When buying a home, there are two stages in the home loan approval process.
Stage 1 starts when a homebuyer submits a mortgage application to his loan officer for a pre-approval.
A pre-approval is a “walk-through” mortgage approval that says — at a given purchase price and downpayment amount — the home loan application will very likely be approved.
Stage 1 ends when the buyer signs a purchase contract on a home. At this point, the “walk-through” approval is useless because the buyer now needs a real home loan approval from an underwriter and not a loan officer.
Thus begins Stage 2.
During the second phase of the approval process, a mortgage underwriter is reviewing income, assets, credit, job history, and other items, too; the underwriters job is to make sure that the buyer meets the bank’s criteria for lending.
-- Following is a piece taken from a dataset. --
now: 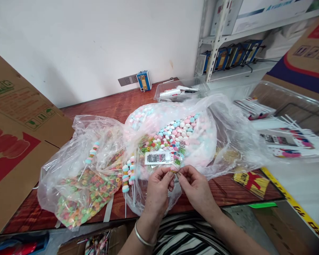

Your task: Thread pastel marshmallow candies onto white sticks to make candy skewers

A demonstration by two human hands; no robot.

If the loan officer did his job in Stage 1, Stage 2 is just a formality. And most times, it all goes according to plan.
Occasionally, though, a homebuyer sabotages his own mortgage approval by inadvertently changing his “risk profile”. It doesn’t happen on purpose, of course — it just happens.
So, consider this a quick primer of what not to do while you’re between Stage 1 and the completion of Stage 2 of the home loan approval process. Following these pointers will help keep the risk profile consistent.
- Don’t buy a new car (or take on a larger lease payment)
- Don’t quit your job or change industries (and certainly don’t switch to a heavily commissioned role)
- Don’t transfer large sums of money into or out from your bank accounts (and remember that “large” is relative)
- Don’t miss a payment to a creditor (even if you don’t think you owe it)
- Don’t open a new credit card (even if you’re getting 10% off your new bedding)
- Don’t accept a cash gift without talking to your loan officer first (because there’s rules on how to accept them)
There’s other items, too, but this a good start.
Now, avoiding these mistakes may not be practical for everyone. Therefore, if you know you’re going to violate a “rule”, check with your loan officer first.
There are a lot of “gotchas” in mortgage lending and it helps to have professional guidance for your individual questions.